━━ Provided data

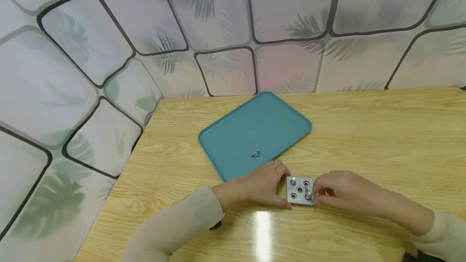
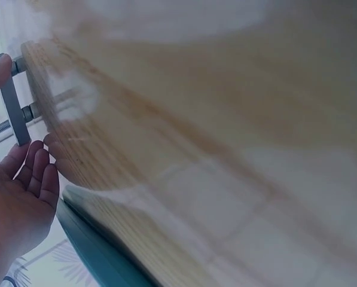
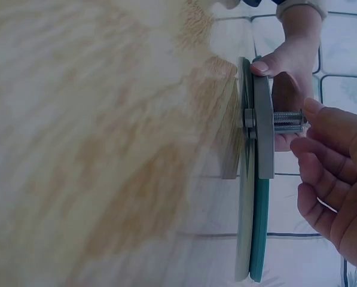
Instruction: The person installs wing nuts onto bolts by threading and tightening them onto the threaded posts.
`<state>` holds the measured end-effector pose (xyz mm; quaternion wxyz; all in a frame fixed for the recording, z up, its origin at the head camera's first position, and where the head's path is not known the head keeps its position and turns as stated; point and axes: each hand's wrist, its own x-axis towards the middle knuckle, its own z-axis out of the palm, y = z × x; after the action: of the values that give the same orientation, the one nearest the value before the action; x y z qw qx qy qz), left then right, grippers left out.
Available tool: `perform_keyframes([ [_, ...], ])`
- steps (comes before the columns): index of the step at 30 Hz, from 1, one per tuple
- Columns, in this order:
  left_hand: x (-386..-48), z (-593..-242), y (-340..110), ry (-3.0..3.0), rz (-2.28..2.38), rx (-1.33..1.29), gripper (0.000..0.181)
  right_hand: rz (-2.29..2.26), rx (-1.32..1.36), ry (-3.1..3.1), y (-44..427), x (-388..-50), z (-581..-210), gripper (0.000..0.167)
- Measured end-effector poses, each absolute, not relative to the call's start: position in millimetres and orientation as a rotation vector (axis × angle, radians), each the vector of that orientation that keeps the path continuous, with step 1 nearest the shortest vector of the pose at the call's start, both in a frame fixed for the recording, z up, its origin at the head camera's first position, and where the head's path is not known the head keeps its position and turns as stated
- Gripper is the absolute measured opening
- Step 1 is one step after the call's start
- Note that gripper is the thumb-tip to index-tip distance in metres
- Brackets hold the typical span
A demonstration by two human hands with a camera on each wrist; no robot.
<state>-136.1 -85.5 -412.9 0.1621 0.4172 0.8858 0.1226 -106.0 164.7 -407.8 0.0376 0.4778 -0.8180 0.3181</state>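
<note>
A square metal plate (image 1: 299, 185) with several round holes sits low over the table, bolt heads on its underside. Two threaded bolts stand up from it, a far-left bolt (image 1: 293, 181) and a near-right one. My left hand (image 1: 260, 183) grips the plate's left side, thumb at the near corner and fingers at the far one. At the top of the near-right bolt is a small wing nut (image 1: 308, 192), which my right hand (image 1: 346, 193) pinches between thumb and finger. In the right wrist view the fingertips partly hide the end of the bolt (image 3: 287, 121).
Behind my left hand lies a teal tray (image 1: 251, 124), angled on the wooden table (image 1: 382, 140). Another wing nut (image 1: 256, 154) rests near the tray's front edge. A patterned wall covering (image 1: 225, 23) rises along the table's back and left edges.
</note>
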Motion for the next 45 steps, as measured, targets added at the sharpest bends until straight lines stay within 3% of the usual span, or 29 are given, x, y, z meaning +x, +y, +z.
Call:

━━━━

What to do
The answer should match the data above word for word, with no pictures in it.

Your solution
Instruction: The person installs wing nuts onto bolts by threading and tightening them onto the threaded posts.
`<state>` holds the measured end-effector pose (xyz mm; quaternion wxyz; all in a frame fixed for the recording, z up, its origin at the head camera's first position, and where the head's path is not known the head keeps its position and turns as stated; point and axes: each hand's wrist, its own x-axis towards the middle knuckle, its own z-axis out of the palm, y = z × x; after the action: of the values that give the same orientation, the one nearest the value before the action; x y z qw qx qy qz), left then right, grippers left out.
Available tool: `perform_keyframes([ [_, ...], ])`
- steps (comes before the columns): index of the step at 30 Hz, from 1, one per tuple
- Columns, in this order:
  left_hand: x (-386..-48), z (-593..-242), y (-340..110), ry (-3.0..3.0), rz (-2.28..2.38), rx (-1.33..1.29), gripper (0.000..0.181)
  right_hand: rz (-2.29..2.26), rx (-1.32..1.36), ry (-3.1..3.1), y (-44..427), x (-388..-50), z (-581..-210), gripper (0.000..0.167)
- Measured end-effector poses, each absolute, not relative to the call's start: position in millimetres and orientation as a rotation vector (axis × angle, radians), each the vector of that orientation that keeps the path continuous, with step 1 nearest the shortest vector of the pose at the call's start, both in a frame fixed for the recording, z up, its origin at the head camera's first position, and where the head's path is not known the head keeps its position and turns as stated
- Gripper is the absolute measured opening
- Step 1 is one step after the call's start
- Note that gripper is the thumb-tip to index-tip distance in metres
- Brackets hold the typical span
A demonstration by two human hands with a camera on each wrist; no robot.
<state>-136.1 -85.5 -412.9 0.1621 0.4172 0.8858 0.1226 -106.0 164.7 -407.8 0.0376 0.4778 -0.8180 0.3181</state>
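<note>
A square metal plate (image 1: 299, 185) with several round holes sits low over the table, bolt heads on its underside. Two threaded bolts stand up from it, a far-left bolt (image 1: 293, 181) and a near-right one. My left hand (image 1: 260, 183) grips the plate's left side, thumb at the near corner and fingers at the far one. At the top of the near-right bolt is a small wing nut (image 1: 308, 192), which my right hand (image 1: 346, 193) pinches between thumb and finger. In the right wrist view the fingertips partly hide the end of the bolt (image 3: 287, 121).
Behind my left hand lies a teal tray (image 1: 251, 124), angled on the wooden table (image 1: 382, 140). Another wing nut (image 1: 256, 154) rests near the tray's front edge. A patterned wall covering (image 1: 225, 23) rises along the table's back and left edges.
</note>
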Motion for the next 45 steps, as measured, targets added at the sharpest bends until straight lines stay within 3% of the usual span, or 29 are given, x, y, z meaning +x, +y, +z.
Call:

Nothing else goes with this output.